Science Fair Project Encyclopedia
Mussina was drafted by the Baltimore Orioles in the 1st round (20th pick overall) of the 1990 amateur draft. In 1992, his first full season with the Orioles, Mussina went 18-5 with a 2.54 ERA. Mussina continued to post good numbers in Baltimore, featuring two back-to-back 19-win seasons in 1995 and 1996. Mussina helped the Orioles to the playoffs in 1996 where they eventually lost in the ALCS to the Yankees and again in 1997, where they lost in the ALCS to the Cleveland Indians.
Following the 2000 season, Mussina opted to become a free agent and on November 30, he signed a contract with the New York Yankees that netted him over US$10 million in salary each year. With the Yankees, Mussina continued to post above average numbers, going 17-11, 18-10 and 17-8 in his first three seasons with the Yankees, but his postseason record was a mere 3-4 including a game where he gave up nine runs in four innings in a loss to the Anaheim Angels in 2002.
By 2004, however, after high-profile defections by Roger Clemens, Andy Pettitte and David Wells, Mussina had become the ace of a questionable Yankee pitching rotation. Mussina went only 12-9 in the regular season, but had a perfect game through seven innings in the first game of the ALCS against the Boston Red Sox, a game that the Yankees would eventually win.
Brushes With Perfection
Mussina is perhaps most infamously known for his collection of near-perfect outings:
- On May 30, 1997, he retired the first 25 Cleveland Indians he faced before surrendering a single to Sandy Alomar Jr. with one out in the ninth; Mussina struck-out the last two batters for a one-hit 3-0 shut-out.

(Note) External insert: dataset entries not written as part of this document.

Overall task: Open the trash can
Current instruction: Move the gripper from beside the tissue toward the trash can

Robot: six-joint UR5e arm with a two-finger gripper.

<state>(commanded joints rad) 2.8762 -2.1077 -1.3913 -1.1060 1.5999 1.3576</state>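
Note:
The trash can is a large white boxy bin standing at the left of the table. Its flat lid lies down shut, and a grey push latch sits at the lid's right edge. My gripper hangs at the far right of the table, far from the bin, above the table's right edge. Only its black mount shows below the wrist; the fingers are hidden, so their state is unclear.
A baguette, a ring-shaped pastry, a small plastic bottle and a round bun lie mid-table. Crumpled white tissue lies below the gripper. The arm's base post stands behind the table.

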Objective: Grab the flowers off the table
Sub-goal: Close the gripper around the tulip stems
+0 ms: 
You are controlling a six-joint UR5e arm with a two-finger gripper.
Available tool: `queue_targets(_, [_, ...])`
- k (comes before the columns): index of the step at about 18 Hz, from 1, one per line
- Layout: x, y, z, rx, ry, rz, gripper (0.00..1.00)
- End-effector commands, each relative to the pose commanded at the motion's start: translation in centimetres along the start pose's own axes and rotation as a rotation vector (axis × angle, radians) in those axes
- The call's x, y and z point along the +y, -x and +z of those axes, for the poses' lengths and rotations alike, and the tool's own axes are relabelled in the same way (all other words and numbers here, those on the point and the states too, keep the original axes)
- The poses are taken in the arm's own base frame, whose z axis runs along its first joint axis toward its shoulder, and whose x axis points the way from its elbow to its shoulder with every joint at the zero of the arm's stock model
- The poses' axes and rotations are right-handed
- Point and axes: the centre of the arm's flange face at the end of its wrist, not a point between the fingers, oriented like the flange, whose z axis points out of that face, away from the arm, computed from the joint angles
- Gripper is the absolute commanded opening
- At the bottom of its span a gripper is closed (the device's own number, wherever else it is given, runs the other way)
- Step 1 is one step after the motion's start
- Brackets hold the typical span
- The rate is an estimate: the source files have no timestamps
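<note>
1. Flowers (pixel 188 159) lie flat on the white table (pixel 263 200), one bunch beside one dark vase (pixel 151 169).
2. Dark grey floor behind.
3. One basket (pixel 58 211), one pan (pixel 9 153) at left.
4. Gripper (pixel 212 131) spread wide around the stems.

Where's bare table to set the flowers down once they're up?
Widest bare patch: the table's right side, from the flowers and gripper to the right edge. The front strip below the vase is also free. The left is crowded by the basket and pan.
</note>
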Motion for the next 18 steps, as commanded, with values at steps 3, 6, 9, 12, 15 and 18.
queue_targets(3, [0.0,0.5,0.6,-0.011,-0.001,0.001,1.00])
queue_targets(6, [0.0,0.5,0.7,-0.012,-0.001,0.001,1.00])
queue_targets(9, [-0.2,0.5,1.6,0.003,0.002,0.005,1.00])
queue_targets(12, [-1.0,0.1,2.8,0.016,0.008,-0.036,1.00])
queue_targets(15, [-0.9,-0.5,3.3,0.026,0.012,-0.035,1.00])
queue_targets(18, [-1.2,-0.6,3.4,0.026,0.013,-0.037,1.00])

- On August 4, 1998, he retired the first 23 Detroit Tigers he faced before surrendering a double to Frank Catalanotto with two outs in the eighth; Mussina gave up another hit in the eventual 4-0 shut-out.
- On September 2, 2001, he had his most heart-breaking brush with perfection when he retired the first 26 Boston Red Sox he faced; he then ran pinch-hitter Carl Everett (batting for Joe Oliver) to a 1-and-2 count before Everett slapped a single to right. Mussina retired leadoff man Trot Nixon on a grounder, striking out 13 batters in a one-hit 1-0 shut-out.
- On April 14, 2002, he retired the first 16 Boston Red Sox he faced before surrendering a single to Doug Mirabelli with one out in the sixth; Mussina was replaced by reliever Ramiro Mendoza, and the Yankees finished off the 6-2 win.
- On October 12, 2004, he retired the first 19 Boston Red Sox he faced in Game 1 of the American League Championship Series before surrendering a double to Mark Bellhorn with one out in the seventh; Mussina was replaced by Tanyon Sturtze, and the Yankees finished off the 10-7 win.